_DIRECTIONS:_
Range to output from the entries below: the line containing "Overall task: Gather" through the line containing "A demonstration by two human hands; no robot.". Set it down exactly, ends included, nothing else.

_SUPPLIED MATERIAL:_

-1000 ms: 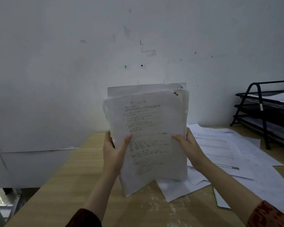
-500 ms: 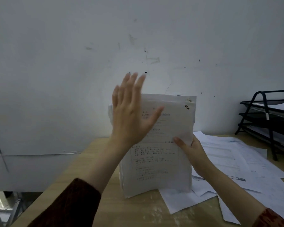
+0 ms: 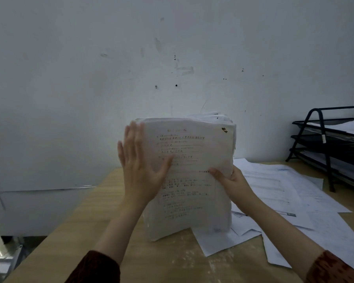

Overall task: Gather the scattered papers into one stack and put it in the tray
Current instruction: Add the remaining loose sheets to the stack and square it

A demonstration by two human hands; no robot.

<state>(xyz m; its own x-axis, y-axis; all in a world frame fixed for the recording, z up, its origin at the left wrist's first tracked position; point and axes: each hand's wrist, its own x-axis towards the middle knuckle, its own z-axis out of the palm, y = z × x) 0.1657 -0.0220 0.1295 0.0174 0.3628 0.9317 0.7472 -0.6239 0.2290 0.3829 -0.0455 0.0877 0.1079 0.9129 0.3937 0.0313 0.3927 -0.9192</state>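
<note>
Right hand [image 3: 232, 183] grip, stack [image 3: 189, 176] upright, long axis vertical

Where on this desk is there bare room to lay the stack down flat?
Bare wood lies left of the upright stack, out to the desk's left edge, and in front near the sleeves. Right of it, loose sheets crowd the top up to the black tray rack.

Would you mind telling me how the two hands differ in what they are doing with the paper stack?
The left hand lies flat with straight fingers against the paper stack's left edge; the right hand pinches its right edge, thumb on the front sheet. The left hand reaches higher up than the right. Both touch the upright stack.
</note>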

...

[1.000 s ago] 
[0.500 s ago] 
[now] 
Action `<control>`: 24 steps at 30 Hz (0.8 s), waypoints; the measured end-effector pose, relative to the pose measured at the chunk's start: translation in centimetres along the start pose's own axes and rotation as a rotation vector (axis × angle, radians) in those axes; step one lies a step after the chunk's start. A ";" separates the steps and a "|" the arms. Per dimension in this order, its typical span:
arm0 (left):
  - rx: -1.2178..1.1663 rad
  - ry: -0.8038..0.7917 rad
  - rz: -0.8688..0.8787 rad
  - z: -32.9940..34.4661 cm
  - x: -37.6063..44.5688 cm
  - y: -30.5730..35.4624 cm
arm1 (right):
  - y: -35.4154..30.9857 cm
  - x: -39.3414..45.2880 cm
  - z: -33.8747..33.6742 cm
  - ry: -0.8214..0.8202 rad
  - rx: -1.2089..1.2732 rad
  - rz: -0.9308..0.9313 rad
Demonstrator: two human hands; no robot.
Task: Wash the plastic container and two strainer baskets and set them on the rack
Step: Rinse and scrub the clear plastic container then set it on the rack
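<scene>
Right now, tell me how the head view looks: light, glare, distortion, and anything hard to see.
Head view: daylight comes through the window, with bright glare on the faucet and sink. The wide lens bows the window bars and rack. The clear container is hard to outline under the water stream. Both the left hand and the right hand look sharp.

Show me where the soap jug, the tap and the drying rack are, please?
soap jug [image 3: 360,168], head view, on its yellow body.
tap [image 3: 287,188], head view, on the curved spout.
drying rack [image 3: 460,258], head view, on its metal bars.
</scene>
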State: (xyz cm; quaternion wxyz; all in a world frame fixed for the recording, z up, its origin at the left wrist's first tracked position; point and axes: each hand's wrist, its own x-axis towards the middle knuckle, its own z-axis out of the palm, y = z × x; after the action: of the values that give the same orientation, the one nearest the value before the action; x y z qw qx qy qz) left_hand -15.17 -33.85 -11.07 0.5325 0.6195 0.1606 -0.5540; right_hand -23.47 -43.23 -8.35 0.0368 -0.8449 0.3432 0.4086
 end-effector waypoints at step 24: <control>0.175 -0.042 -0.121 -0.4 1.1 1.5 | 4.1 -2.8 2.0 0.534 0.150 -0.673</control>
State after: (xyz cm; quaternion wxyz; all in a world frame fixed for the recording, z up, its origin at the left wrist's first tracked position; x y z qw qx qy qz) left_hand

_SOLVED PROBLEM:_
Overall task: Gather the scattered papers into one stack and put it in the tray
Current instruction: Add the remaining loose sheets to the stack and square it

A demonstration by two human hands; no robot.

No more output is required for the exercise.